:: ASSIGNED TASK ::
Return the data below exactly, stopping after the line with "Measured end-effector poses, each".

•••••

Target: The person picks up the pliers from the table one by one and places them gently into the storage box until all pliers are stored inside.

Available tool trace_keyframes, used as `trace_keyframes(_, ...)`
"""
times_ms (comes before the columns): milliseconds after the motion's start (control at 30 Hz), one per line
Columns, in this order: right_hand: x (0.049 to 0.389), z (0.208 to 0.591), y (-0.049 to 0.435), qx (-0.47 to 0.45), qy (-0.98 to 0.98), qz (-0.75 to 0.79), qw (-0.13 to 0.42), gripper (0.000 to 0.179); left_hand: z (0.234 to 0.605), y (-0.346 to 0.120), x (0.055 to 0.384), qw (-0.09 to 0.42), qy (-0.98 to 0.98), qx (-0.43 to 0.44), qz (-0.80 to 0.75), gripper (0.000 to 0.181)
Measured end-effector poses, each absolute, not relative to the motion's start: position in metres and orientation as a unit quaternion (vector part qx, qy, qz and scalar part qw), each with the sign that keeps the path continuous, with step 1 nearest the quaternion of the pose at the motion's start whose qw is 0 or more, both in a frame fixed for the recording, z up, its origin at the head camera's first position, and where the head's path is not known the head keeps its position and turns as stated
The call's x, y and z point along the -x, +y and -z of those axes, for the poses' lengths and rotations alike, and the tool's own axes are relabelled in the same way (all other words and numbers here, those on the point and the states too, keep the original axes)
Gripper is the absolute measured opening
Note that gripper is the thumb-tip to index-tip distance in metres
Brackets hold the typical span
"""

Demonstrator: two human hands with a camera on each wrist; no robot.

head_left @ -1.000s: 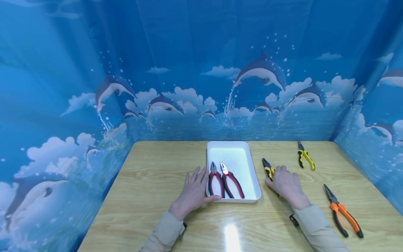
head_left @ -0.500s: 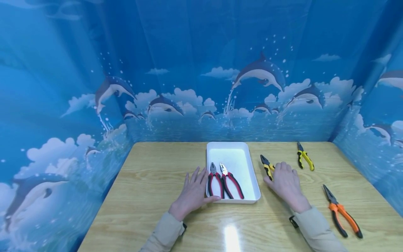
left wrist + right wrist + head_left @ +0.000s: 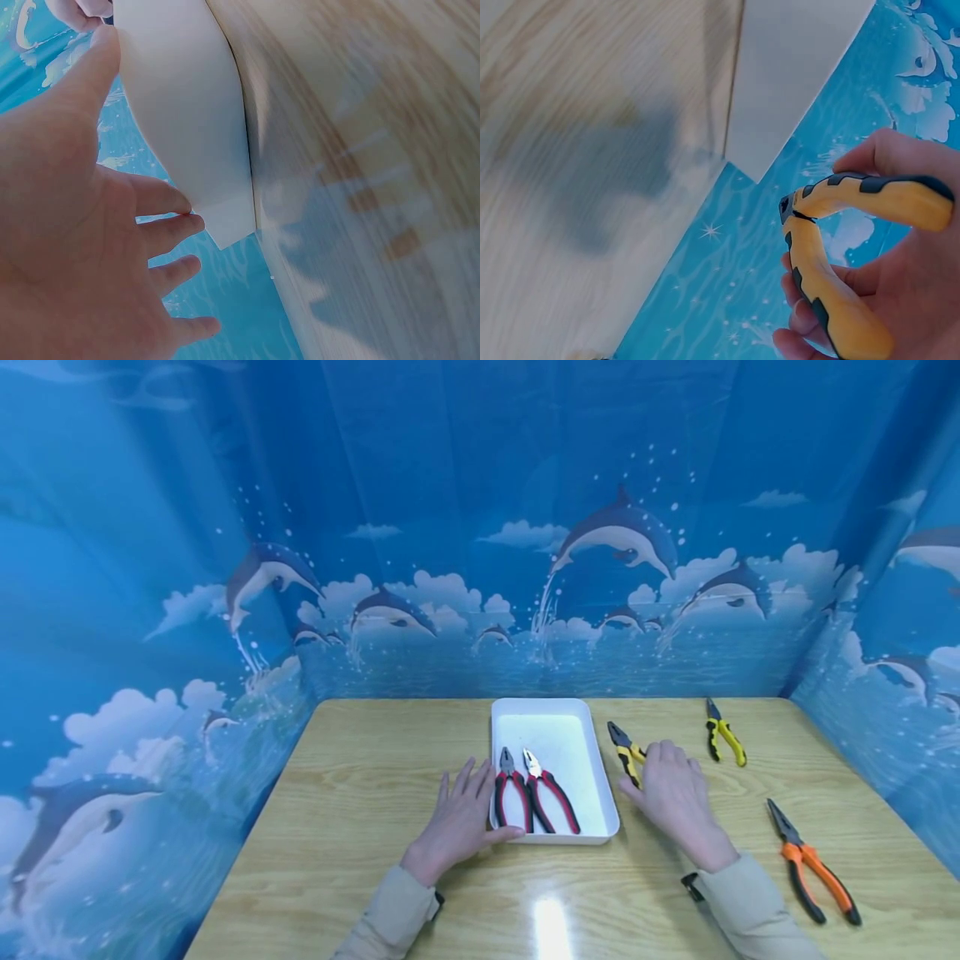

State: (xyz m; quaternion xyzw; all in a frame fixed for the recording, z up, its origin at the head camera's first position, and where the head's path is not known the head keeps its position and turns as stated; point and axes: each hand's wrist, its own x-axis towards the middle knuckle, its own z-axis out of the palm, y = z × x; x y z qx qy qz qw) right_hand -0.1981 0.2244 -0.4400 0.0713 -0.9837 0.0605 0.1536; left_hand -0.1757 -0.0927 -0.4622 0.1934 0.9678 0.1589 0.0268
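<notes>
Left hand (image 3: 456, 820) is spread open against the left of the tray (image 3: 551, 731), probably just bracing it lol. Right hand (image 3: 677, 795) grips the yellow pliers (image 3: 623, 750) by the handles, right of the tray, likely for better control.

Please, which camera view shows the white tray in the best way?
The head view. It looks down into the white tray, showing its floor, most of its rim and two red-and-black pliers inside; the left hand hides a little. The left and right wrist views each show only part of its outside.
</notes>
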Motion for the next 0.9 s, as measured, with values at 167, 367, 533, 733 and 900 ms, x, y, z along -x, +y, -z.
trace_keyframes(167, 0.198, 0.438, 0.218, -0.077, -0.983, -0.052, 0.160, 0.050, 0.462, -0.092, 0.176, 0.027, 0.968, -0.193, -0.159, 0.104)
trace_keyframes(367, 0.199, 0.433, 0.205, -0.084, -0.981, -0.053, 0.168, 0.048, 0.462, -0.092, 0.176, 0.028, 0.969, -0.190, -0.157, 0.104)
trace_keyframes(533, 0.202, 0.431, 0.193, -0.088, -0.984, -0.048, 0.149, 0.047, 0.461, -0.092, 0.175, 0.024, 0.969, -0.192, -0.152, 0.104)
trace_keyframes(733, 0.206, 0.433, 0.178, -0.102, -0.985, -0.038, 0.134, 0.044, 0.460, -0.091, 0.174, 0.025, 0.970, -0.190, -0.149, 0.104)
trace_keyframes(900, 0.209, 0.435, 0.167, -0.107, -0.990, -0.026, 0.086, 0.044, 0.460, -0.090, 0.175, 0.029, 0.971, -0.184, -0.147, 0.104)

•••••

:: EXERCISE RESPONSE ::
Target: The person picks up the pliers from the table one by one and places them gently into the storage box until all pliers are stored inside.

Available tool trace_keyframes, used as `trace_keyframes(_, ...)`
"""
times_ms (comes before the columns): milliseconds after the motion's start (control at 30 Hz), one per line
Columns, in this order: right_hand: x (0.049 to 0.389), z (0.208 to 0.591), y (-0.049 to 0.435), qx (-0.47 to 0.45), qy (-0.98 to 0.98), qz (-0.75 to 0.79), qw (-0.13 to 0.42), gripper (0.000 to 0.179); left_hand: z (0.234 to 0.605), y (-0.346 to 0.120), x (0.055 to 0.384), qw (-0.09 to 0.42), qy (-0.98 to 0.98), qx (-0.43 to 0.44), qz (-0.80 to 0.75), gripper (0.000 to 0.181)
Measured end-effector poses, each absolute, not relative to the motion's start: position in metres and orientation as a unit quaternion (vector part qx, qy, qz and scalar part qw), each with the sign that keeps the path continuous, with step 1 nearest the quaternion of the pose at the motion's start whose qw is 0 or more, both in a frame fixed for the recording, z up, its origin at the head camera's first position, and where the head's path is not known the head keeps its position and turns as stated

With that, the output is complete.